According to federal prosecutors, the ring worked to bring in fake merchandise — including knockoff Louis Vuitton handbags, Michael Kors wallets and Chanel perfume — across the Pacific through ports on the East and West Coasts. They then arranged for the goods to be trucked to self-storage facilities in Brooklyn, Queens and Long Island, where the items were offloaded and stored for later sale.

To cover their tracks, U.S. Attorney Richard Donoghue said, the collaborators — including 10 additional New York residents — falsified customs paperwork and used burner phone numbers or email accounts to conceal their true identities.

“As alleged, the defendants used many forms of deception to smuggle large quantities of counterfeit luxury brand goods from China into the United States, and then profited by distributing and selling the fake merchandise,” Donoghue said. “This office, working with our law enforcement partners, is committed to securing our country’s ports of entry, as well as to protecting the integrity of intellectual property upon which free and fair international trade and markets depend.”

Of the 22 total defendants named in six indictments and one criminal complaint, four of them — including Queens’ Yu Ming Wong — acted as shipping container importers. Prosecutors said that the importers fraudulently used the names, addresses and other information of legitimate importers to obtain the necessary paperwork to bring in trailers of counterfeit goods. They also allegedly falsified the descriptions of the containers’ contents in order to keep the cargo coming in.

Federal agents said that Wong and the other three importers allegedly smuggled or attempted to smuggle 23 shipping containers of counterfeit items — each 40 feet in length — into the U.S. Authorities estimated that the goods had a street value, where they genuine articles, would have been worth in excess of $450 million.

Fifteen other suspects — including Queens residents Xue Wei Qu, Xi Quan Huang, Yun Lei Huang, Yun Wu Huang, Cheng Xu Yu, Jin Hua Zhang, Yong Lin Dong and Cai Ying Lin — allegedly acted as wholesale distributors in the ring.
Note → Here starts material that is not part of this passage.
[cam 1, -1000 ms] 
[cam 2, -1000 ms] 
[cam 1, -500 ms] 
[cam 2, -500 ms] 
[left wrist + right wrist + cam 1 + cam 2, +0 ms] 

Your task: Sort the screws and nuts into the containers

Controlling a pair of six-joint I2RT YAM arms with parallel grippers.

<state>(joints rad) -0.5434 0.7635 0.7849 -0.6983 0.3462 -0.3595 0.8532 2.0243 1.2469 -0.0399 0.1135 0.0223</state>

They would sell the imported counterfeit goods to wholesale and retail vendors in New York, California and other parts of the country.

Finally, three Queens residents — Wei Mei Gao, Sheng Miao Xia and Jie Mei Chen — served as domestic shippers, using private shipping companies that they controlled to distribute the smuggled goods. Prosecutors said they also arranged for payments to wholesale goods distributors.

All 22 defendants were variously charged with conspiracy to traffic, trafficking in counterfeit goods, conspiracy to smuggle, smuggling, money laundering, immigration fraud and unlawful procurement of naturalization.